Today’s Favorite Double Bill From The V1N1 Collection: Imagination & Imaginative Tales

That’s right!  It’s Two-Fer Thursday and we bring you not one, not two but MULTIPLE titles today (which is NOT what “Two-Fer” means but ignore that for now) with two magazines that are intimately tied to Amazing Stories, Greenleaf Classics, First Fandom, Incarcerated Fans and what is perhaps the origin of the concept that SF authors in financial straits could always write porn to help them get by, Imagnation and Imaginative Tales –

Neither of these magazines made much of a mark in the publication of quality SF department, but they are both fraught with science fiction history.

Imagination (Stories of Science and Fantasy) was launched by Ray Palmer after he had left working on Amazing Stories and Fantastic Adventures to establish his own publishing empire (Clark Publishing, which would eventually publish Fate and Flying Saucers magazine among others).

Imagination was sold, after only a few issues, to one William Hamling, a member of First Fandom, and publisher of Greenleaf Classics.  Hamling had  previously worked with Palmer at Ziff-Davis.

Greenleaf Classics also published Rogue, a men’s magazine that printed a fair amount of SF, and several imprints of pornographic novels.  Hamling, along with Earl Kemp (publisher of the famous “Who Killed Science Fiction?” fanzine) produced an illustrated publication of a Congressional hearing on pornography and both were eventually jailed for mailing obscene materials, serving three months of a one year sentence.  (Kemp also published gay porn at Greenleaf and is considered by some to be the “GodFather” of gay publishing”.)

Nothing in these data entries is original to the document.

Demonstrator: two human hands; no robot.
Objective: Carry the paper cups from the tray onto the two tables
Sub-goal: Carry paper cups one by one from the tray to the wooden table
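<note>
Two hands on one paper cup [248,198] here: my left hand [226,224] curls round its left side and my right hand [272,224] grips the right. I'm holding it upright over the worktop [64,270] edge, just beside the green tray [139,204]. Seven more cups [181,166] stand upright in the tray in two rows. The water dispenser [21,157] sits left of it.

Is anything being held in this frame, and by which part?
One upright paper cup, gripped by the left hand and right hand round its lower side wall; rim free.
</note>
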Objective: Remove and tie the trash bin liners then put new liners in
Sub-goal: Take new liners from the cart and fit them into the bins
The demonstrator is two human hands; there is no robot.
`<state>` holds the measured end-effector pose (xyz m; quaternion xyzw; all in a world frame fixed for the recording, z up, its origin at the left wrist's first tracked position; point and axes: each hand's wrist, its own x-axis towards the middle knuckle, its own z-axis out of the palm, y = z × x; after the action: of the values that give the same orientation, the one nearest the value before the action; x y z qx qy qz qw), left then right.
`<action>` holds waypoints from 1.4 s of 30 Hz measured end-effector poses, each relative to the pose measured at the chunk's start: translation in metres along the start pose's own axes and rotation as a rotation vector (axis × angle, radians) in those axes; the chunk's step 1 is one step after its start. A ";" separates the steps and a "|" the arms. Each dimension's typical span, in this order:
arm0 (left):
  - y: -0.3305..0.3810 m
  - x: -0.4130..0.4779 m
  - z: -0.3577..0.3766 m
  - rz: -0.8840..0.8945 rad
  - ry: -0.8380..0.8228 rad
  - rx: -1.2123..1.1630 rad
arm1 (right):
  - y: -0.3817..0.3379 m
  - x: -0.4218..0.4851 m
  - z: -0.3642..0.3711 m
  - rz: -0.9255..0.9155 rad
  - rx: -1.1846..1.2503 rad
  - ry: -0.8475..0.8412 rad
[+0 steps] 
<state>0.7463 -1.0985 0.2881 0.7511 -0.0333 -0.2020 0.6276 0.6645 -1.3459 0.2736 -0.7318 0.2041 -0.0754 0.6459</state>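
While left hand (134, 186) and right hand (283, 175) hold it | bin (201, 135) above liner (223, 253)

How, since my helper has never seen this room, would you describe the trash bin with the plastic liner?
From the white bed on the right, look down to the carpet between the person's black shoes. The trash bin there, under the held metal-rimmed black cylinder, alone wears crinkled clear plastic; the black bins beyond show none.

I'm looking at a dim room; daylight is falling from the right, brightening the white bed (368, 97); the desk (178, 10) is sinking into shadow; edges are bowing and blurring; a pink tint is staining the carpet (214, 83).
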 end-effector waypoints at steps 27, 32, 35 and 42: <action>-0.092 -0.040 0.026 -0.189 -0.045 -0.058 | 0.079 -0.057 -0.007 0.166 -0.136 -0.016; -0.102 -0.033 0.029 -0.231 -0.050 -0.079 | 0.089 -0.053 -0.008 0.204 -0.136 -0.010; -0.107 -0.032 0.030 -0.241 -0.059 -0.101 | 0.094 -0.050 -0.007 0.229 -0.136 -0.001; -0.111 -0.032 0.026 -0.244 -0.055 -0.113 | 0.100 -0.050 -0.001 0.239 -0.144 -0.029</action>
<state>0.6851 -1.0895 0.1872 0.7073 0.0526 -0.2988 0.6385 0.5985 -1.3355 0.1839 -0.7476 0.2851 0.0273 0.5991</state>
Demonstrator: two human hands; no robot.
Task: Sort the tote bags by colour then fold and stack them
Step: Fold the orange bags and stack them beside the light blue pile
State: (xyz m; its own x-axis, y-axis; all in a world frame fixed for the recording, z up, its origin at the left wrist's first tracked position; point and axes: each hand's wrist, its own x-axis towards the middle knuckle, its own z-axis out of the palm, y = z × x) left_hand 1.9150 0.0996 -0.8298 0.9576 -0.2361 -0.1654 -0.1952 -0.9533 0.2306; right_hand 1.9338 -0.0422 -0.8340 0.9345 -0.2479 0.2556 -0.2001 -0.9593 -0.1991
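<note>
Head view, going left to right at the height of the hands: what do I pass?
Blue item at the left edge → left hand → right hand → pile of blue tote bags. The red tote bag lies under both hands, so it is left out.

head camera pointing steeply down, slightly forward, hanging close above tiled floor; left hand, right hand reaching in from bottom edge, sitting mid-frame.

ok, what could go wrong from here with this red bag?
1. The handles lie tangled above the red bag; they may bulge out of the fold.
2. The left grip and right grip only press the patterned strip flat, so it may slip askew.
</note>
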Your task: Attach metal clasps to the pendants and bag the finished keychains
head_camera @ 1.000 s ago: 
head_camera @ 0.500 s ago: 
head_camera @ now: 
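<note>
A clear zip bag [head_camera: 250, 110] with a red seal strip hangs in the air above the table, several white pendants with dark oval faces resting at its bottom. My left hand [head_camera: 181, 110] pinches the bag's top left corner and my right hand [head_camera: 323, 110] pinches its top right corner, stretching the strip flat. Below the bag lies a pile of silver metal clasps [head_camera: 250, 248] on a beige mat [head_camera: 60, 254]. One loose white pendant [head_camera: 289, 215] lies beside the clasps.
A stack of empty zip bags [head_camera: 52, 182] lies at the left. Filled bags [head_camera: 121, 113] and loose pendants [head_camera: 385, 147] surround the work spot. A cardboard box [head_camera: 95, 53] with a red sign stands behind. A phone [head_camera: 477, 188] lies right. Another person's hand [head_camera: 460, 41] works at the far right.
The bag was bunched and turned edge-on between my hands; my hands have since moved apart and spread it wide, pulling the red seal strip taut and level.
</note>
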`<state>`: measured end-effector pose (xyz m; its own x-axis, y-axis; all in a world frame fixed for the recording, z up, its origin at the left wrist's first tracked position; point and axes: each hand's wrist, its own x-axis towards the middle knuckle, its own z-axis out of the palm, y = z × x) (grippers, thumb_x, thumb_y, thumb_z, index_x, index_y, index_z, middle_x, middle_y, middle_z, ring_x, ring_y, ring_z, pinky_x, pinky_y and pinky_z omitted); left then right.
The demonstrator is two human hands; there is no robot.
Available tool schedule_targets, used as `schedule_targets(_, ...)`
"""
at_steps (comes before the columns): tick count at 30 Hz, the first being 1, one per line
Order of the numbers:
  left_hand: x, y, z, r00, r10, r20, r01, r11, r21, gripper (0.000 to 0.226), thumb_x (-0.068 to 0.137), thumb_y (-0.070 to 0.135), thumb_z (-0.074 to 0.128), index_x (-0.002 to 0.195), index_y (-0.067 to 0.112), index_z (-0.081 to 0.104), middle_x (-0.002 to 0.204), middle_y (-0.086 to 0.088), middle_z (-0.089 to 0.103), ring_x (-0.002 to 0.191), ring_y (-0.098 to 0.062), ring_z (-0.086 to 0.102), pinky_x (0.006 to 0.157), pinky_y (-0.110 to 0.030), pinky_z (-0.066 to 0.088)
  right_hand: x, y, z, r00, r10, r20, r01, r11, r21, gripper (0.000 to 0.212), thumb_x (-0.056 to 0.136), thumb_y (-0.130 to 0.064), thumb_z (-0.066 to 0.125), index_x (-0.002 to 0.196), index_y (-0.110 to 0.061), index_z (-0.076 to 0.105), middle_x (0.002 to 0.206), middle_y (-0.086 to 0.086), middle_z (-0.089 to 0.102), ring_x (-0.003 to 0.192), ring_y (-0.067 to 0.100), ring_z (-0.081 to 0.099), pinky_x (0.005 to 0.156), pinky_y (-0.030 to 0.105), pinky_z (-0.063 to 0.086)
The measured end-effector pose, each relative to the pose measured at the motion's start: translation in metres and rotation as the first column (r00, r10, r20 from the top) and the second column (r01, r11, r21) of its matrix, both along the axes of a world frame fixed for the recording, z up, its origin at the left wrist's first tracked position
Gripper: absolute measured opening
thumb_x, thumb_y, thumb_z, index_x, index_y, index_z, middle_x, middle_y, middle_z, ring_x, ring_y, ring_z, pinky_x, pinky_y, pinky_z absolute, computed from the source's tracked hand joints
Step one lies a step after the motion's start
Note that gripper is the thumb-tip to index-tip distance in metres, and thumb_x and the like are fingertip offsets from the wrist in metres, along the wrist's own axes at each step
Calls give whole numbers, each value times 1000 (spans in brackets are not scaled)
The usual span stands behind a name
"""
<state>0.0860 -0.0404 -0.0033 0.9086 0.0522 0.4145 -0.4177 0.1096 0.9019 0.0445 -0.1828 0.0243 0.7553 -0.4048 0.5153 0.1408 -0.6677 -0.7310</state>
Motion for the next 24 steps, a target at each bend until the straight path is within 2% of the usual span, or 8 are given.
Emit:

And here you thought SF was this quiet little niche genre of nerds and geeks who liked to read stories with mathematical formulas in the footnotes.

As noted, neither magazine was hailed as a font of great SF and Fantasy literature, publishing mostly light space opera content.  Imagination: Stories of Science and Fantasy ran from 1950 to 1958, producing some 63 issues, retaining the same title throughout.

Imaginative Tales was introduced in 1954, ending at the same time as its companion, and managing to produce 26 issues.

I imagine that both magazines were used to experiment with trying to appeal to an “adult” market:  Imaginative Tales, during its first few issues, featured “Toffe” on its cover (and a complete “novel” of her adventures inside), depictions a bit more suggestive and risque than most (even despite scaly brass brassieres in abundance):

While, during the same period of time, Imagination went with the following:

Somewhat of a Norman Rockwell vibe going on there I think.  Hamling apparently felt that there was little point to the “educational” aspects of SF and focused on “entertainment”.

Imaginative Tales would get a name change with its final three issues, switching to Space Travel, a title that would hopefully attract those interested in the then current “space race”.

Toffe, Imagination Stories of Science and Fantasy, Imaginative Tales and Space Travel are all in the V1N1 collection.